Friday, March 30, 2001


In Geneva, Secretary-General Kofi Annan today addressed the UN Human Rights Commission, calling for enthusiastic support for the UN World Conference on Racism, which will take place in South Africa later this year.

"Our main business," he said, "is to redirect public policy, and leave a lasting imprint on the workings of Governments. They are the main violators of human rights and bear the main responsibility for promoting and protecting them."

The Secretary-General also had a number of bilateral meetings today. He met with President Joseph Kabila of the Democratic Republic of the Congo (DRC), and then was joined by French President Jacques Chirac for a three-way meeting on the DRC.

He told the press afterwards that he is "very encouraged by the hopeful signs that the parties are determined to implement the Lusaka accord." He added, "The signs are positive, but it has to be sustained, and we need to make progress both on the military and political tracks."

After President Kabila left that meeting, the Secretary-General briefed President Chirac on his recent attendance at the Arab League Summit in Amman, Jordan. They discussed the ongoing crisis between Israel and the Palestinians and also the issue of Iraq.

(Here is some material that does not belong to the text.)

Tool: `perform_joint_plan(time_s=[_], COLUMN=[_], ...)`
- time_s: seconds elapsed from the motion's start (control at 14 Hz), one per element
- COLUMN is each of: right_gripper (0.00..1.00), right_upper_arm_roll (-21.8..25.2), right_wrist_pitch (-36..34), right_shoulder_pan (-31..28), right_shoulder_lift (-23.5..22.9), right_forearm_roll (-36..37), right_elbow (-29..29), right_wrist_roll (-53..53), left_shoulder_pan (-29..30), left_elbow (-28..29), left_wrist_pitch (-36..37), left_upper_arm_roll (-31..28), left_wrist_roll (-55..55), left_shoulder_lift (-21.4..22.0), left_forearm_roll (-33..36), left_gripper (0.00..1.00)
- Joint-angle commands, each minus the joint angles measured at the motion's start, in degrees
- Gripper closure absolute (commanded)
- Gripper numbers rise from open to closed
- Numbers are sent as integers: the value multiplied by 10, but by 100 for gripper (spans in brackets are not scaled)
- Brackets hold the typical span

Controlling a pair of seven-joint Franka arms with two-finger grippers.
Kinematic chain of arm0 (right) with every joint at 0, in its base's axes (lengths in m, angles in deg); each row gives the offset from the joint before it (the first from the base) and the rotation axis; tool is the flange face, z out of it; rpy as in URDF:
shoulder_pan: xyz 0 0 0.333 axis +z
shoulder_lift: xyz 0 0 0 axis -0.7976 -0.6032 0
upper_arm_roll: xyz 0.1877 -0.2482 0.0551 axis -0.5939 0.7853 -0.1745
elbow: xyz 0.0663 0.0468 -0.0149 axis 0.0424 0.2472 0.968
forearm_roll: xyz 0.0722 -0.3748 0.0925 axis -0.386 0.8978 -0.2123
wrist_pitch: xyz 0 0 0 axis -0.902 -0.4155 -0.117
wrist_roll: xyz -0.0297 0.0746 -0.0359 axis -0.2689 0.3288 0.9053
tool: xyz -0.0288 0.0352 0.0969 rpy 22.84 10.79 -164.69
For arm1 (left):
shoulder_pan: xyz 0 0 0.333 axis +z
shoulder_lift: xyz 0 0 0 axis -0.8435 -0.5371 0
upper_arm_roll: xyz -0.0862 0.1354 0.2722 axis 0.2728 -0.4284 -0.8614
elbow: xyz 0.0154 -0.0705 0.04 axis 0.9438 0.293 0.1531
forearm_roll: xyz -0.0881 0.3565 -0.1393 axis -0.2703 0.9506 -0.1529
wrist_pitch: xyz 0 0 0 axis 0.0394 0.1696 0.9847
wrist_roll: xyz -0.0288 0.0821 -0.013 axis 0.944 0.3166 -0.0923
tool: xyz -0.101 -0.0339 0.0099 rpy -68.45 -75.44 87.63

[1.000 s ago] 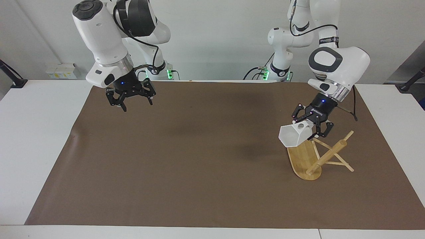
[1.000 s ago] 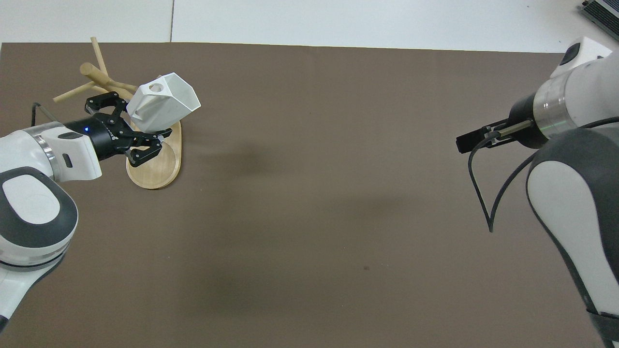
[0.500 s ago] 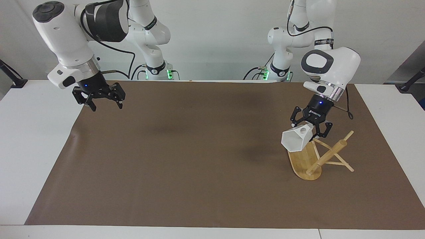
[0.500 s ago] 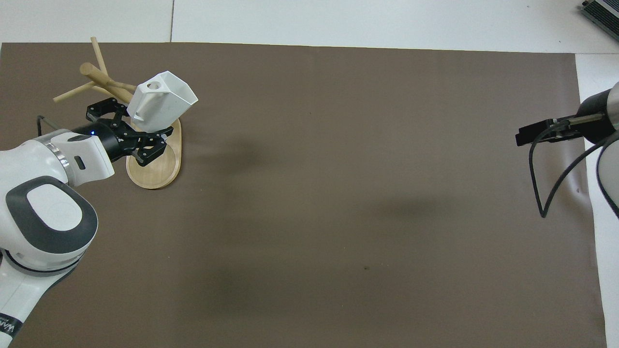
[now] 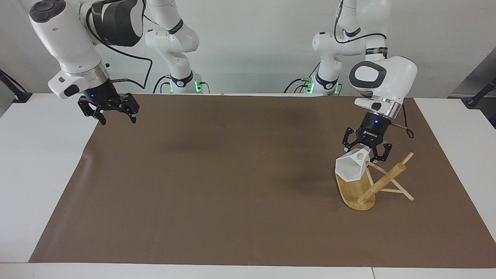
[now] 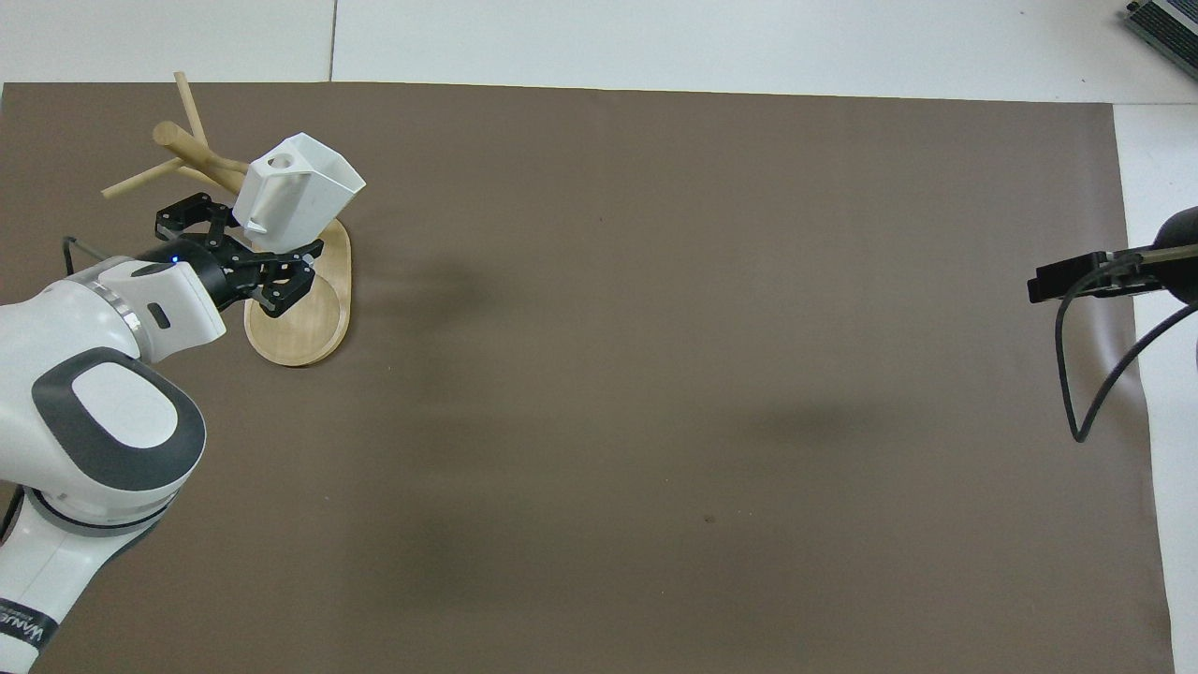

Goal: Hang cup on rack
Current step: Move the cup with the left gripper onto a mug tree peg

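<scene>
The white faceted cup (image 5: 350, 167) (image 6: 299, 192) hangs tipped on its side just above the oval base of the bamboo rack (image 5: 354, 192) (image 6: 301, 329), beside the rack's post (image 5: 381, 183) and thin pegs. My left gripper (image 5: 366, 153) (image 6: 253, 239) is shut on the cup's blocky handle and holds it from above. Whether the cup touches a peg I cannot tell. My right gripper (image 5: 115, 117) hangs open and holds nothing, over the mat's corner at the right arm's end of the table.
A brown mat (image 5: 232, 182) covers most of the white table (image 5: 35, 155). The rack stands on the mat toward the left arm's end. Nothing else lies on the mat.
The left gripper has lowered the cup and swung it in toward the rack's post. The right arm has drawn back toward its own end of the table, still open.
</scene>
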Motion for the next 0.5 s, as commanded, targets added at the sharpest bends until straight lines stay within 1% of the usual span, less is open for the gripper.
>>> perform_joint_plan(time_s=[0.0,0.07,0.21,0.43], right_gripper=[0,0,0,0], right_upper_arm_roll=[-4,-4,-3,-3], right_wrist_pitch=[3,3,4,11], right_shoulder_pan=[-6,-6,-5,-4], right_shoulder_lift=[27,32,44,43], right_forearm_roll=[7,7,7,6], right_elbow=[32,39,59,59], right_wrist_roll=[-7,-8,-7,3], left_shoulder_pan=[-17,-21,-27,-28], left_elbow=[12,14,15,14], left_wrist_pitch=[-29,-43,-48,-51], left_upper_arm_roll=[-5,-5,-5,-6], left_wrist_roll=[9,10,22,58], left_shoulder_lift=[-2,-5,-12,-21], left_forearm_roll=[-4,-4,-5,-5], left_gripper=[100,100,100,100])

His final meeting of the morning was with Yugoslav President Vojislav Kostunica. They discussed the volatile situation along the border between Kosovo and the Former Yugoslav Republic of Macedonia.

The Secretary-General said afterward in his press encounter that they had also discussed Yugoslavia's relationship with the International Criminal Tribunal for Yugoslavia (ICTY). The President told him, the Secretary-General said, "that his Government is working on the laws, and the relationship is moving in the right direction and that he is pleased with the progress that is being made."

Asked about whether former Yugoslav President Slobodan Milosevic would be handed over to the Tribunal, the Secretary-General responded, "I did not get into that. That is, they are handling it nationally."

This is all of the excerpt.